Category Archives: Marginalization

I am no better or worse than anyone else

Over the holidays I went to the movies and saw Les Miserables.  It was an emotional experience which got me in the reflective mood.  As I watched the revolutionaries struggle and die I felt a strange sensation, a growing internal conviction that I no longer wish to think of myself as better or worse than anyone else.  Perhaps this is my newest resolution (which just so happens to fall near the new year).

Losing the desire to be better than others goes against much that I was taught growing up.  As a child I remember wanting to be special, and competing with other children to prove that I was.  I remember boys performing feats of strength in gym class or feats of numeric processing in math.  We measured each other in order to decide who was worthy and unworthy.  Such measurement then expressed itself in envy towards the achievers and abuse towards the underachievers.  And, as we measured each other, the school measured us with grades and test scores.  For me, I felt a desire to compete that I think came from other peoples’ expectations of me but my heart was never in it.  In school I saw the stress of the overachievers and determined that I did not want to be like them.  Outside of school my father enrolled his sons in wrestling.  I often won informal matches during practices but could not stand the pressure once there was competition between teems and an audience in the bleachers.  Yet looking back I realize that, while I became uninterested in competing with people athletically or scholastically, I embraced a sort of moral competition.  I did want to be superior.

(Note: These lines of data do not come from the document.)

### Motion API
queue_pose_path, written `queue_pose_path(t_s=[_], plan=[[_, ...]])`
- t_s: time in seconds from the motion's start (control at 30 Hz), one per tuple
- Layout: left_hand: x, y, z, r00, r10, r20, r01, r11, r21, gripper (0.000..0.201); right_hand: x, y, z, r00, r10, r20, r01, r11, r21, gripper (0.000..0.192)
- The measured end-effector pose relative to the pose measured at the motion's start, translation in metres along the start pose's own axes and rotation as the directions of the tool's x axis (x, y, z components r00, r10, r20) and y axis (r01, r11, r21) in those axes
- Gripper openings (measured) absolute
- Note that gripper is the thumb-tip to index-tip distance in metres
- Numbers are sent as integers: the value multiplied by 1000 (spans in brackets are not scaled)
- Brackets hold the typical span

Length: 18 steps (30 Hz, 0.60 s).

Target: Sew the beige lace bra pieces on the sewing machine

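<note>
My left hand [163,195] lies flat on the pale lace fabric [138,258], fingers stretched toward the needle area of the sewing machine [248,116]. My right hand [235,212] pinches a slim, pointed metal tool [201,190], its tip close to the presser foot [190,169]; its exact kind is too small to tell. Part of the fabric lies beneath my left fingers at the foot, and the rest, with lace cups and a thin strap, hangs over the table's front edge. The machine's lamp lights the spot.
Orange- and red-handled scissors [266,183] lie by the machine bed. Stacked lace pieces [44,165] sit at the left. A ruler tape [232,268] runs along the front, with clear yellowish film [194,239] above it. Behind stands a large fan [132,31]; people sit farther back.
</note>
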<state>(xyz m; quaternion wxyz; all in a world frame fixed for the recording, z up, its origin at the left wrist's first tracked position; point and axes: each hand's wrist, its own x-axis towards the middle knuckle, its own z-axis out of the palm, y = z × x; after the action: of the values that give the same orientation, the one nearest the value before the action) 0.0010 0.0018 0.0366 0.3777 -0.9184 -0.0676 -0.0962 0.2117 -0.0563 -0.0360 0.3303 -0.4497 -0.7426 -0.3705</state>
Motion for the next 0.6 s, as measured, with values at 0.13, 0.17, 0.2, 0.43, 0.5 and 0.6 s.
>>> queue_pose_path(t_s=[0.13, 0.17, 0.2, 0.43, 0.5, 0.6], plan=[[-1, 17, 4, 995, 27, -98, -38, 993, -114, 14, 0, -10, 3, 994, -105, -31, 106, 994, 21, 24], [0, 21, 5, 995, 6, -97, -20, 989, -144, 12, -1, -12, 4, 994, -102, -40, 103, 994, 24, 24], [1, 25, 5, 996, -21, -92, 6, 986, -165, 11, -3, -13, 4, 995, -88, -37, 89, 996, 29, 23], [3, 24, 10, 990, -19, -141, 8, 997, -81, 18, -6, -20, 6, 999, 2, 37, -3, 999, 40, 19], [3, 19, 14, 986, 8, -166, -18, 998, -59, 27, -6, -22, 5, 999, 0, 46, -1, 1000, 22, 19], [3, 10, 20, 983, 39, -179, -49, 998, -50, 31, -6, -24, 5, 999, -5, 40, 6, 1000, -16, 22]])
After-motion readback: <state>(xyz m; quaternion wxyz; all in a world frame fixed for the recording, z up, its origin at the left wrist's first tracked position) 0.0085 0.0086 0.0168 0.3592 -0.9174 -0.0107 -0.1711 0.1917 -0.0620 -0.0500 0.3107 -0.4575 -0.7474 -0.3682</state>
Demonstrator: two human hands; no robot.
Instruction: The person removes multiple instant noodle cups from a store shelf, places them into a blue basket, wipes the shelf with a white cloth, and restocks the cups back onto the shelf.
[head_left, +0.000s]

I have spent a good deal of my life watching others and judging them in order to convince myself that I was better than them.  I have listened to the words of good people who meant me no harm and, from the safety of my unspoken thoughts, I have thrown litanies of vulgarity at them.  This includes things like,

  • Why are you wasting my time?
  • That thing she said was stupid
  • He is an idiot
  • I would never get myself in that situation
  • You are not as special as me, and also
  • racist, classist, sexist, and ableist epithets

These thoughts were never the only ideas I had about people but they would pop into my head, and they often disturbed me.  My mind went back and forth between, I deeply admire you, and, you’re a piece of shit; and these contradicting ideas would exist at the same time about the same person.  As I grew up I came to notice my judgmental hostility more and more.  Meanwhile I desired more and more compassionate ways of relating with people.  Through much meditation and self-help experimentation my ability to listen grew and my tendency to judge lessened.  Then, as I noticed these changes, I became oppressively smug.  I wore my moral victories as a badge to prove that I was superior.  This had always been a hidden motivation for me… or perhaps it was a motivation hidden from me though obvious to everyone who knew me.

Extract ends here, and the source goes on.